Collected data entries
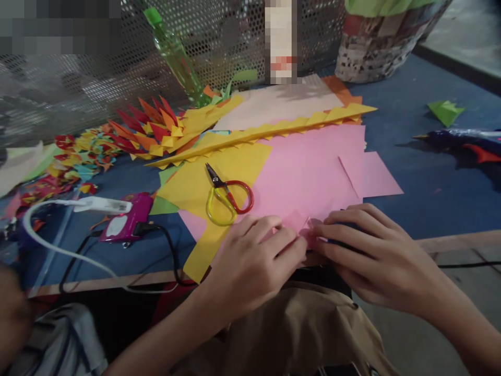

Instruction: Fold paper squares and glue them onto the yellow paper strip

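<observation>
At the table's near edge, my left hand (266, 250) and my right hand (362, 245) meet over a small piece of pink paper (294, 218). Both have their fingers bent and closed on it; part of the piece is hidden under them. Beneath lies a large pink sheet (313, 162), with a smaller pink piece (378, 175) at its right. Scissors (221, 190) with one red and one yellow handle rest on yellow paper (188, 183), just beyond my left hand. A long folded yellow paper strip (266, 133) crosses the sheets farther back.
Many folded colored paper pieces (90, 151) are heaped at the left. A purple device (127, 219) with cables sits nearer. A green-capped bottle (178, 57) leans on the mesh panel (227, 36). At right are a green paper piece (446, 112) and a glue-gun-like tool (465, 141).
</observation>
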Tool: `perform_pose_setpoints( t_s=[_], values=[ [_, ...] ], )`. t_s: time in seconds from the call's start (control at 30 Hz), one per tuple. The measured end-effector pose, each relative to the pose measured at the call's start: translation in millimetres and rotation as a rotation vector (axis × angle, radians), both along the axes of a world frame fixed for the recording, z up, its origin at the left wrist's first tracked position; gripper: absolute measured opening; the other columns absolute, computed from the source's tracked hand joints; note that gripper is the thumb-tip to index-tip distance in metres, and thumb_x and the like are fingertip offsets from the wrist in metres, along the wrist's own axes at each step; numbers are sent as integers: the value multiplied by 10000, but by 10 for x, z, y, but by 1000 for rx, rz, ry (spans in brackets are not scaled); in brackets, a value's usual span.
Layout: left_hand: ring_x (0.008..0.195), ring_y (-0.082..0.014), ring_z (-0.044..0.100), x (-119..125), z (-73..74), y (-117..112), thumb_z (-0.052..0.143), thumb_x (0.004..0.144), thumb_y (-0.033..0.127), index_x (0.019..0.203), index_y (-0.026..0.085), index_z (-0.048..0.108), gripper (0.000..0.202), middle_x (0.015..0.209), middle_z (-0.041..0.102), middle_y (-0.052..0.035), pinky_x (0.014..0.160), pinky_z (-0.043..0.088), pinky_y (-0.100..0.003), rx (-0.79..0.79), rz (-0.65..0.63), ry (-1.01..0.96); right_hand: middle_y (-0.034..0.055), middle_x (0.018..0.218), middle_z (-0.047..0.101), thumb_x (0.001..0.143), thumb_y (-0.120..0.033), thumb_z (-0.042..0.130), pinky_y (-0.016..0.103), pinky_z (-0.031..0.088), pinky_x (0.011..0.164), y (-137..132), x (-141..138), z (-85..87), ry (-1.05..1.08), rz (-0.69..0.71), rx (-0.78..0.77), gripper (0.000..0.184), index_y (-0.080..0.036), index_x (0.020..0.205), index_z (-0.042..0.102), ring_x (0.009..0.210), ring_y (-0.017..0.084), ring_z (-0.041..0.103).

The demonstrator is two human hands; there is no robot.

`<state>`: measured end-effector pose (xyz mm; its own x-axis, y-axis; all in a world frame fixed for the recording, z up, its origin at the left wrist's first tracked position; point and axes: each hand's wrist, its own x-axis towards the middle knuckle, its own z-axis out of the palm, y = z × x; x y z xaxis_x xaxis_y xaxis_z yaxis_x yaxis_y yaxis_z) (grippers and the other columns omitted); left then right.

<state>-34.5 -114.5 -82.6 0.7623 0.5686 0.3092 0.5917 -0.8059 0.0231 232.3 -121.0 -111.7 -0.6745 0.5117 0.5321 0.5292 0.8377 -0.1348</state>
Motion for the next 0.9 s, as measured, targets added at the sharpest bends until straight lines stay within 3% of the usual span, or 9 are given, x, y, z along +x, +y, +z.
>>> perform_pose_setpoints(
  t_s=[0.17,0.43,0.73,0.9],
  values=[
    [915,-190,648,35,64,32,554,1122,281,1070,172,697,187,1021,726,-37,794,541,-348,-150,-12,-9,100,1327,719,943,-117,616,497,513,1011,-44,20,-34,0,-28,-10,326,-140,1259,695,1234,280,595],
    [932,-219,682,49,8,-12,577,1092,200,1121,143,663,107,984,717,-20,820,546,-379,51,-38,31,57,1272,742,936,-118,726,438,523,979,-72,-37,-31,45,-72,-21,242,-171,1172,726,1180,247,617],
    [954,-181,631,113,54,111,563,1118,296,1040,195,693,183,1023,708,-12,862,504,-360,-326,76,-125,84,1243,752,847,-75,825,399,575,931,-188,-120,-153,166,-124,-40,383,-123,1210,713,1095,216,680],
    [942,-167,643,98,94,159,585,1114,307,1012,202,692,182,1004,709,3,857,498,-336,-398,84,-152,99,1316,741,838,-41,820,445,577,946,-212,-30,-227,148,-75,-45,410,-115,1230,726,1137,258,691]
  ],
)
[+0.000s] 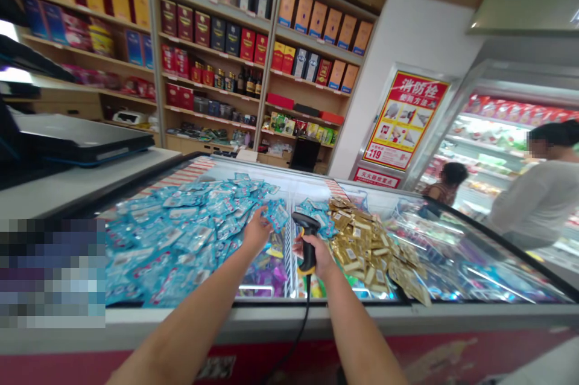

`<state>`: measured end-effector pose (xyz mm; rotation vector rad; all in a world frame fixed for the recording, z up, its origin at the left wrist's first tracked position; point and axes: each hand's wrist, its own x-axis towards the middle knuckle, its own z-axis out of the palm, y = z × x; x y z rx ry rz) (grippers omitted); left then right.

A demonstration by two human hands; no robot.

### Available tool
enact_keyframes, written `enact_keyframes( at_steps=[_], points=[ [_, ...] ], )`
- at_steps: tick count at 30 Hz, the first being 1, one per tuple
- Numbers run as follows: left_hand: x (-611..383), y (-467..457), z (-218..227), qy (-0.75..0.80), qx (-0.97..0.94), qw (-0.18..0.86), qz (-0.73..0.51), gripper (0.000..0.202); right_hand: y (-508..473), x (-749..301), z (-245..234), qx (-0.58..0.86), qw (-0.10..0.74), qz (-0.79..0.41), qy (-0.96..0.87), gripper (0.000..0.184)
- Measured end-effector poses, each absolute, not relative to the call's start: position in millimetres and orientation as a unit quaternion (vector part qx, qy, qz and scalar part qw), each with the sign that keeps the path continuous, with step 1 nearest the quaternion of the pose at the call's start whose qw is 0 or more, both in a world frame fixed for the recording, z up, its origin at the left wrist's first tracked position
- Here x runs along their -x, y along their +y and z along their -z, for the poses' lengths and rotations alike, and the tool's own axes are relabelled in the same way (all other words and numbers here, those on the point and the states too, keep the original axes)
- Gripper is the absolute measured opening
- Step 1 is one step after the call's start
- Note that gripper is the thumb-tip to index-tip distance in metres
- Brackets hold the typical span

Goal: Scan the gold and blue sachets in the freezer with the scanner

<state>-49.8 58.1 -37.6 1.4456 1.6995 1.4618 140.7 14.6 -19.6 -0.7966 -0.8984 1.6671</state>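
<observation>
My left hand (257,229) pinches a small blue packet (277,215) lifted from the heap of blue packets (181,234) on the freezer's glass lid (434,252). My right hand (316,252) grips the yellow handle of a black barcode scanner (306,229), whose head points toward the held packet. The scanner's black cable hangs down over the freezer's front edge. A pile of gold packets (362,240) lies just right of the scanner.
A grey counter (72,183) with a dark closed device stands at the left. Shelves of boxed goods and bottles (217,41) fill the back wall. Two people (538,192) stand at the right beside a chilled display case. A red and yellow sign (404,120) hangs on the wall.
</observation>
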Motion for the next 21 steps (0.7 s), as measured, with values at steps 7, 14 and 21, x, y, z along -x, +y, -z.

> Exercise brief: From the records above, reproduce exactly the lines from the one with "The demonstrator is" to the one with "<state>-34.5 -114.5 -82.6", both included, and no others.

> Written response:
The demonstrator is two human hands; there is no robot.

`<state>`: measured end-effector pose (xyz mm; its own x-axis, y-axis; all in a world frame fixed for the recording, z up, its origin at the left wrist's first tracked position; point and axes: each hand's wrist, its own x-axis towards the middle knuckle, its own z-axis out of the palm, y = z × x; x y z xaxis_x xaxis_y xaxis_z yaxis_x yaxis_y yaxis_z) (grippers and the other columns omitted); left then right.

<state>-34.5 -114.5 -82.6 0.7623 0.5686 0.3092 0.5917 -0.8059 0.0231 232.3 -121.0 -111.7 -0.6745 0.5117 0.5321 0.5292 0.8377 -0.1348</state>

No more work remains on this exercise.